The satisfaction that comes from getting “lost in play” is substantive; it basically unleashes a power that is the very opposite of compulsion.
Play creates bandwidth.
It generates capacity.
Real play makes a child so spacious inside that they grow this enormous ‘pause’ button — a beacon of restraint and composure (again, the opposite of reactivity. Some adults could stand to grow theirs a little larger…)
I believe that regular, organically flowing deep play is the healthy diet that prevents ridiculous behaviour and bad choices from taking over.
It is a bit miraculous really.
The seeds of instruction and correction that I drop are received into the soft, supple soil of their hearts because they’ve been nourished by deep play.
All this would be impossible if we had to rise up and be Mary Poppins every day in every way.

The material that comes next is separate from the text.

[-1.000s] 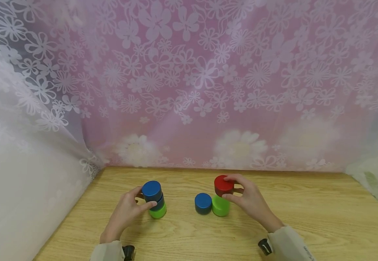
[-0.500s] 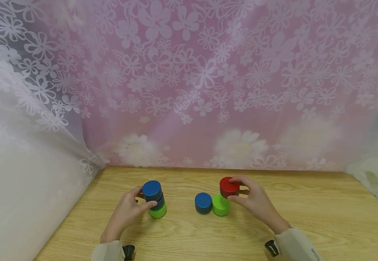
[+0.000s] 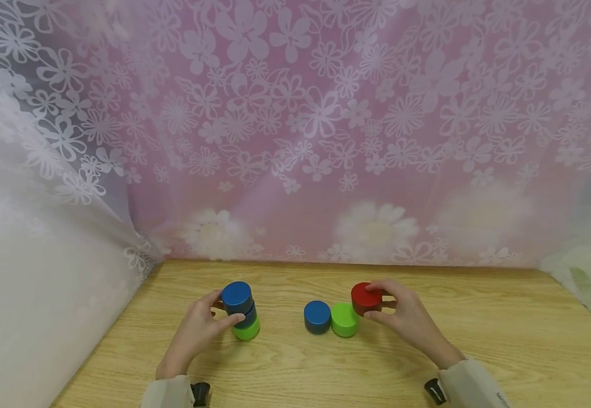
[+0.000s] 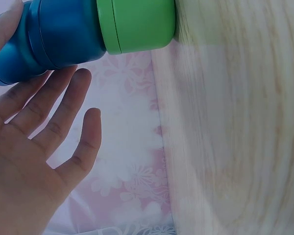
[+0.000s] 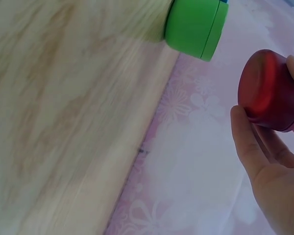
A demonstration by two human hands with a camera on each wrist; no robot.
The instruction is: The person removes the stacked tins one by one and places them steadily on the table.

I know I do not have that kind of power.
Luckily, spaciousness is cumulative.
It builds up in the atmosphere of the home, day after day; in the body of a child, year after year.
Every time you prioritize their deep play, their soul registers that as honour.
(Don’t be surprised when you receive the same gift in return!)
Every time you find a way to gently stir the play forward another round, add a new variable, or extend their stamina by a few minutes you are expanding the rubber band of how far they can go.
You’re infusing space into their tender places, dissolving tension and, as we know from yoga — it is releasing into a pose, not forcing it, that creates true flexibility, motion, ease, and well-being.
This is what I call flow discipline and I can tell you — this little BOSS would be a full blown monster without it!
So the next time you experience a lack of compliance I want you to remember its root: pliancy.
Compliant:[com (with, together, completely) pliant (yielding)]
Wow. Yielding together. Ebb and flow.
This state of being flexible, loose, and open is my highest goal for my children.
Yes, because it makes my job so much easier, but more importantly — it is the foundation of a beautiful, resilient, adaptive, spirit-led life.
A child who has had this living experience of grace infused into the marrow of who they are will always have a sacred place of belonging, right inside themselves. A space to BE.
Which is what my new book Being With Wonder is really about.
One final thought.
I’d like to encourage you — if you’ve been feeling constrained — to find your own spacious heart again.
One of the ways I do this is by simply embracing this very same boundless permission to play!
All humans need space to BE.
So this is how I live my life!
I feel invited, allured, beckoned, and empowered to revel and play with immersive abandon.
And whenever something goes wrong, I fall back on spaciousness.
It is quite unusual, but ask the people who know me —
I literally sink into my spacious worldview, like a soft bed or delicious yoga pose.
I am not an obstinate woman!
I bow easily to guidance.
I am all “yes” when the wind blows.
I love to yield and grow!
Pliant as a willow, I’ll bend, bend, bend…
And I can’t help but think my children have noticed.